Universities should be wary of such organized threats to free expression on campus, especially when the organizations in question are directly linked to foreign governments. NC State’s CSSA website, for instance, proclaims that the organization is “formally affiliated” with several offices, including the “Embassy of P.R. China in USA.” The USCC report on George Washington University’s CSSA president uncovered the statement, in a promotional video, that that organization is “directed by the Chinese embassy.” The CSSA at Michigan Technical University, in addition to indicating a direct relationship with the embassy, notes in their constitution that they “will not participate in any political revolutions, unless in special conditions,” according to a Forbes report.

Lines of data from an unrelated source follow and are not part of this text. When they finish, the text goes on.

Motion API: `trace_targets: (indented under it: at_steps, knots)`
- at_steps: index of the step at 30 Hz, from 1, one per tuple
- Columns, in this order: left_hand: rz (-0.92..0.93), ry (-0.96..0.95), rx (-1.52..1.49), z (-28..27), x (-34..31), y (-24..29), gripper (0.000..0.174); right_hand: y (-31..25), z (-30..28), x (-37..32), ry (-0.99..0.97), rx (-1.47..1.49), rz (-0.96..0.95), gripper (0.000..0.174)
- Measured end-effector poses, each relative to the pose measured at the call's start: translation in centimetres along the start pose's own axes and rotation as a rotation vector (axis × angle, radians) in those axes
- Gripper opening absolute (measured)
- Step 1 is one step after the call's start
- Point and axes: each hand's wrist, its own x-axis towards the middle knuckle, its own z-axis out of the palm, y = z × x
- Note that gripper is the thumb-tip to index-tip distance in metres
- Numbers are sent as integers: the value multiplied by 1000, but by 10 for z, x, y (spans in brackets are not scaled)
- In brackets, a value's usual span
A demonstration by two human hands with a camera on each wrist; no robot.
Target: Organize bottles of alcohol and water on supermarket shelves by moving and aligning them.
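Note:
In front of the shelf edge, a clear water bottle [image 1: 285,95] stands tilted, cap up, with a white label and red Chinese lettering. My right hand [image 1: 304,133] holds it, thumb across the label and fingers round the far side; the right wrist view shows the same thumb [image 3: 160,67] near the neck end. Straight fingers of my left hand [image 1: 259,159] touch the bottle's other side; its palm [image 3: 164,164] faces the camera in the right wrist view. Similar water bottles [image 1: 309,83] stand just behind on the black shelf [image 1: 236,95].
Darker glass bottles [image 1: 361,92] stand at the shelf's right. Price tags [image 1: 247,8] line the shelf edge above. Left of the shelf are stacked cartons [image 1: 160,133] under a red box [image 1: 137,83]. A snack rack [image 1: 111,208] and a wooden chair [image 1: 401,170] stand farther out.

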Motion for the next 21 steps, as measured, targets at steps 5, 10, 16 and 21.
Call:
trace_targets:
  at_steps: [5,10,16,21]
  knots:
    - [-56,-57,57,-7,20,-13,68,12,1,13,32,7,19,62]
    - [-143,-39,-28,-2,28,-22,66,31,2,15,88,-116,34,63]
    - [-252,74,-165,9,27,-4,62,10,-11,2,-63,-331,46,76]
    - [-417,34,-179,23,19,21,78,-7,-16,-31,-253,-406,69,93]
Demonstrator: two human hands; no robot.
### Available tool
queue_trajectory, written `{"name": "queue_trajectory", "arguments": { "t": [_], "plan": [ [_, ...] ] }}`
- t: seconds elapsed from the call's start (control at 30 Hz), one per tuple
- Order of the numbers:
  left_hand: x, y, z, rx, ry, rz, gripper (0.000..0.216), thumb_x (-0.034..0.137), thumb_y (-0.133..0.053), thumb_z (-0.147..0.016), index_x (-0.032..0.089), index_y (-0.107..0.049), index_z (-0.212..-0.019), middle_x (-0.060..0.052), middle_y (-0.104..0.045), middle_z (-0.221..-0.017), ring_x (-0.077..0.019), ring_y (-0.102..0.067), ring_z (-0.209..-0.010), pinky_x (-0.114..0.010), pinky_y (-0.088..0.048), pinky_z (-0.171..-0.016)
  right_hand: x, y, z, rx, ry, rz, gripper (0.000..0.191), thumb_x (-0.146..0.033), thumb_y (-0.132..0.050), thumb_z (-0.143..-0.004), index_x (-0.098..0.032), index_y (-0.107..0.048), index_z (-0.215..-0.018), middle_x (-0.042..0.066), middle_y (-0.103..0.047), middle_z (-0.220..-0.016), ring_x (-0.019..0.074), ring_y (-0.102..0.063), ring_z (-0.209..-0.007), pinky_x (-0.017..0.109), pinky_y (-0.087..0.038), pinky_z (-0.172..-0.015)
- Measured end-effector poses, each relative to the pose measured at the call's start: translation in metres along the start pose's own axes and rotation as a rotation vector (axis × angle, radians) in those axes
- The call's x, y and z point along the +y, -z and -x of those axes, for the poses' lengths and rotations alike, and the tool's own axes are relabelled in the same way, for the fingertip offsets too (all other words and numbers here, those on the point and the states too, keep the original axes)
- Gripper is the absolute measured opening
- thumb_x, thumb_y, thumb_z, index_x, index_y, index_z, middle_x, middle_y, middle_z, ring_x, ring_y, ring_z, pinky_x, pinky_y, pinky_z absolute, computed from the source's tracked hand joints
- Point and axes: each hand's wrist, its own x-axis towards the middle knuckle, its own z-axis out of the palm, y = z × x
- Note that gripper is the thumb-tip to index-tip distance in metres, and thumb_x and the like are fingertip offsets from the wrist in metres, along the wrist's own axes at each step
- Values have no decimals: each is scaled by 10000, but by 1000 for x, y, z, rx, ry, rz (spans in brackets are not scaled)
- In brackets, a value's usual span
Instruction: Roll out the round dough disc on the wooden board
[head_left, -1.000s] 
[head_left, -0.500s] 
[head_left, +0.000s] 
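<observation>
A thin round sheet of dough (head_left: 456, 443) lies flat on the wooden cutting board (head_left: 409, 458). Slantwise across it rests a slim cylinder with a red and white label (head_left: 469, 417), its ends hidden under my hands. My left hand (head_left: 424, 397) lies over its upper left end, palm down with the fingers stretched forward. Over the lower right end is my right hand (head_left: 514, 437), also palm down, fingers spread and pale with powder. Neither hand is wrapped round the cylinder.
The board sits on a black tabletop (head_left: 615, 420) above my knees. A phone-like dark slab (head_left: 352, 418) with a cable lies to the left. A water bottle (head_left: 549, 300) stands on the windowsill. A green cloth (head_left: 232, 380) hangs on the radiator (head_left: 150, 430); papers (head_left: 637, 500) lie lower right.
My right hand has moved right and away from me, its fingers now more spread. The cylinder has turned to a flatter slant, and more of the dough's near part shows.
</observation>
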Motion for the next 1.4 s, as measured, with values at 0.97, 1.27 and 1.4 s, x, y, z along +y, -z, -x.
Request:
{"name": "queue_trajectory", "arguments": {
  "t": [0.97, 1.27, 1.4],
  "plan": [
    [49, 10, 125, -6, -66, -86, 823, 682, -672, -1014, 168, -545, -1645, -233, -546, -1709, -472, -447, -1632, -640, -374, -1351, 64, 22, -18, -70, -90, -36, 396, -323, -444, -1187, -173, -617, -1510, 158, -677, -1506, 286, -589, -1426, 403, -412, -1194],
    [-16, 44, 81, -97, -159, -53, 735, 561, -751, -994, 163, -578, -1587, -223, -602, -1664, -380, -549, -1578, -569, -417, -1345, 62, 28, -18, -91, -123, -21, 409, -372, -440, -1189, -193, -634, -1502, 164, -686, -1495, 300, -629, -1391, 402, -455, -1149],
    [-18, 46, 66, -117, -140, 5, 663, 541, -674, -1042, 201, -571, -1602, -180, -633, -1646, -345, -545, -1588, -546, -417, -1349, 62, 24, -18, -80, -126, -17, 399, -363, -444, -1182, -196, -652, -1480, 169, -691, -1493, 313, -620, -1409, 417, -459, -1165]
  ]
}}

CSSAs’ connections to the Chinese government often involve financial ties. Foreign Policy’s report found that CSSAs frequently take money directly from Chinese embassies and consulates, though the monetary trail can be difficult to trace at many universities. Three CSSA members told Foreign Policy that, “in some cases, the consulate deposits the money directly into the personal account of the CSSA treasurer or other officer, rather than the official CSSA account.” This prevents universities from monitoring the financial activities of these organizations.
In an effort to ascertain whether UNC System schools received Chinese government money, I filed FOIA requests at all five state universities that have a CSSA chapter (see list below). None have provided insightful information regarding CSSA finances or budgets, and several asserted that they have access only to information regarding the money that the university or its student government has given the organization. Without a concerted investigative effort on the part of North Carolina’s universities, the financial inner-workings and consular ties of CSSAs will remain a mystery.
Considering the behavior of CSSAs at colleges and universities across the country, Chinese government involvement, and furtive financial practices, UNC System schools should maintain a heightened state of awareness regarding the activities of their respective CSSA chapters. Universities should ensure that CSSA actions align with their stated purpose of welcoming Chinese students to campus, not with the CCP’s United Front agenda.
In short, while we should avoid McCarthyism, we must ensure transparency and maintain vigilance. Our leaders must become more aware of how our institutions are being influenced so that we can ensure the freedom and safety of our international students, foster an intellectually open environment on campus, and allow our higher-education institutions to serve their purpose as places of open inquiry and drivers of freedom and opportunity.
Harrington Shaw is a summer ’22 intern at the James G. Martin Center for Academic Renewal and a rising junior studying economics and philosophy at UNC Chapel Hill.
Editor’s Note: An earlier version of this piece stated that UNC-Chapel Hill declined to provide information about its CSSA chapter’s finances. In fact, that chapter has been inactive for several years. We regret the error.